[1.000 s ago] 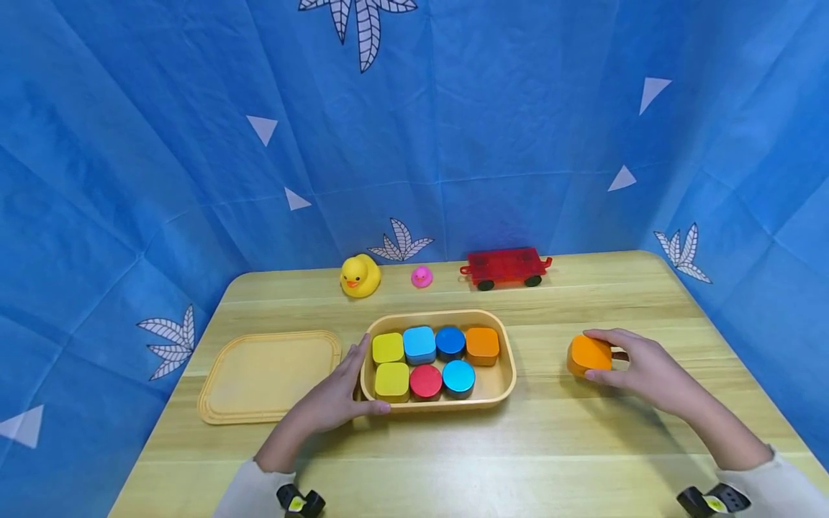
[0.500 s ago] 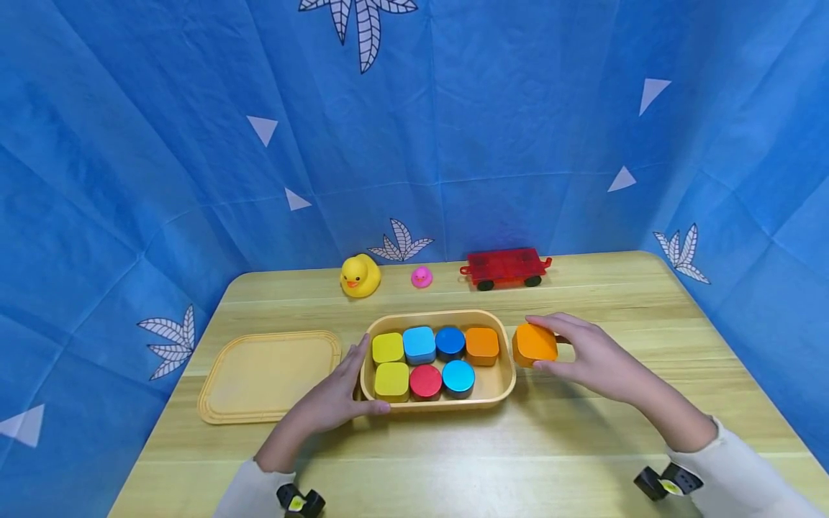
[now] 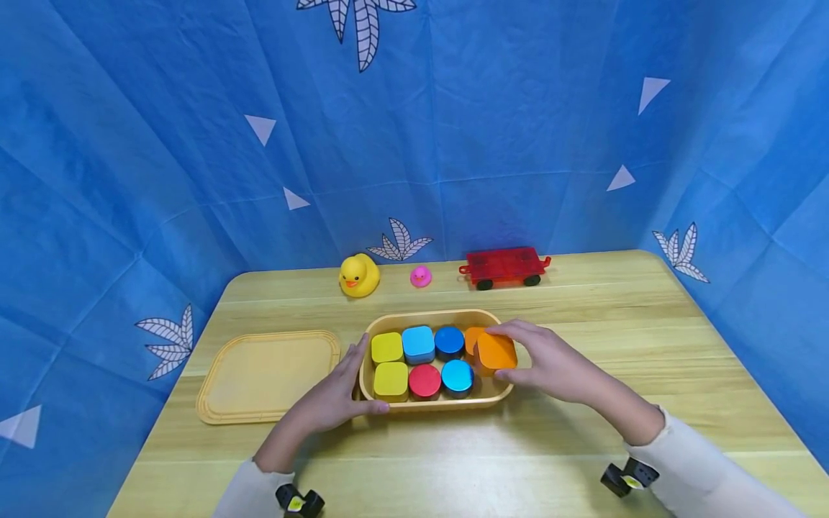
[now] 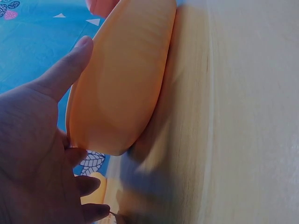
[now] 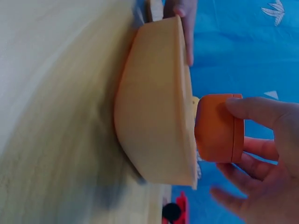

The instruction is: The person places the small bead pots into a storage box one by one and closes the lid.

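My right hand pinches an orange rounded-square container between thumb and fingers. In the right wrist view the orange container shows a seam near its top and stands just above the rim of a tan oval-ended box. At the left end of that tan box my left hand grips it, thumb at the front wall. Inside sit two yellow square containers, a light-blue square one, round blue ones, a red round one and another orange one, partly hidden.
A tan lid lies flat left of the box. Along the table's back edge stand a yellow duck, a small pink duck and a red wheeled cart. Blue printed cloth hangs behind the wooden table.
My right hand has carried the orange container leftward from the right of the table to over the box's right end. The left hand stays on the box.
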`<state>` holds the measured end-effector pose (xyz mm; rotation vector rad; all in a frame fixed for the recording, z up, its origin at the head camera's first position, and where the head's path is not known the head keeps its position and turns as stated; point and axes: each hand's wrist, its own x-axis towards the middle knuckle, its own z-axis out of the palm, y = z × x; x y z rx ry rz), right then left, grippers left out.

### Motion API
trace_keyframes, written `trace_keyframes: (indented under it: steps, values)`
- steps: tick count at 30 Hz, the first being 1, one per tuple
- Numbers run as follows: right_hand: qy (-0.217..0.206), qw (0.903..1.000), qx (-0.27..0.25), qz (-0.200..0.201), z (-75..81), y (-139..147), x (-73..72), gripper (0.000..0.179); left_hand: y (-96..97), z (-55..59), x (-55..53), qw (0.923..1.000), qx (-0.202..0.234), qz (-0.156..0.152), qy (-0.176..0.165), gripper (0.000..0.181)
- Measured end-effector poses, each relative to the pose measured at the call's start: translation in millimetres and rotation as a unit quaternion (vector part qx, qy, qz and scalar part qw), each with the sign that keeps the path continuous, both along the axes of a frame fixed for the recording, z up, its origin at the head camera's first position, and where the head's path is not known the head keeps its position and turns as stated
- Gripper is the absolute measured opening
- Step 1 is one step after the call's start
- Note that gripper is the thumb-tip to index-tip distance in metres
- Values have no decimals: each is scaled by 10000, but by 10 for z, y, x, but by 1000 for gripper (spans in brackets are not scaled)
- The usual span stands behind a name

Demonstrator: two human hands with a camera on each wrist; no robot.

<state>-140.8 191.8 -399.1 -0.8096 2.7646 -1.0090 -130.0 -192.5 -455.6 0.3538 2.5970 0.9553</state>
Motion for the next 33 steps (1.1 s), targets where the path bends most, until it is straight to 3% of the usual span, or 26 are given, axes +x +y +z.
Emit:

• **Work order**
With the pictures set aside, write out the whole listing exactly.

• **Final answer**
[1.000 s ago] 
[0.500 s ago] 
[now] 
[now] 
[now] 

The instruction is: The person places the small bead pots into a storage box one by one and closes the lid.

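My right hand pinches an orange rounded-square container between thumb and fingers. In the right wrist view the orange container shows a seam near its top and stands just above the rim of a tan oval-ended box. At the left end of that tan box my left hand grips it, thumb at the front wall. Inside sit two yellow square containers, a light-blue square one, round blue ones, a red round one and another orange one, partly hidden.
A tan lid lies flat left of the box. Along the table's back edge stand a yellow duck, a small pink duck and a red wheeled cart. Blue printed cloth hangs behind the wooden table.
My right hand has carried the orange container leftward from the right of the table to over the box's right end. The left hand stays on the box.
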`<state>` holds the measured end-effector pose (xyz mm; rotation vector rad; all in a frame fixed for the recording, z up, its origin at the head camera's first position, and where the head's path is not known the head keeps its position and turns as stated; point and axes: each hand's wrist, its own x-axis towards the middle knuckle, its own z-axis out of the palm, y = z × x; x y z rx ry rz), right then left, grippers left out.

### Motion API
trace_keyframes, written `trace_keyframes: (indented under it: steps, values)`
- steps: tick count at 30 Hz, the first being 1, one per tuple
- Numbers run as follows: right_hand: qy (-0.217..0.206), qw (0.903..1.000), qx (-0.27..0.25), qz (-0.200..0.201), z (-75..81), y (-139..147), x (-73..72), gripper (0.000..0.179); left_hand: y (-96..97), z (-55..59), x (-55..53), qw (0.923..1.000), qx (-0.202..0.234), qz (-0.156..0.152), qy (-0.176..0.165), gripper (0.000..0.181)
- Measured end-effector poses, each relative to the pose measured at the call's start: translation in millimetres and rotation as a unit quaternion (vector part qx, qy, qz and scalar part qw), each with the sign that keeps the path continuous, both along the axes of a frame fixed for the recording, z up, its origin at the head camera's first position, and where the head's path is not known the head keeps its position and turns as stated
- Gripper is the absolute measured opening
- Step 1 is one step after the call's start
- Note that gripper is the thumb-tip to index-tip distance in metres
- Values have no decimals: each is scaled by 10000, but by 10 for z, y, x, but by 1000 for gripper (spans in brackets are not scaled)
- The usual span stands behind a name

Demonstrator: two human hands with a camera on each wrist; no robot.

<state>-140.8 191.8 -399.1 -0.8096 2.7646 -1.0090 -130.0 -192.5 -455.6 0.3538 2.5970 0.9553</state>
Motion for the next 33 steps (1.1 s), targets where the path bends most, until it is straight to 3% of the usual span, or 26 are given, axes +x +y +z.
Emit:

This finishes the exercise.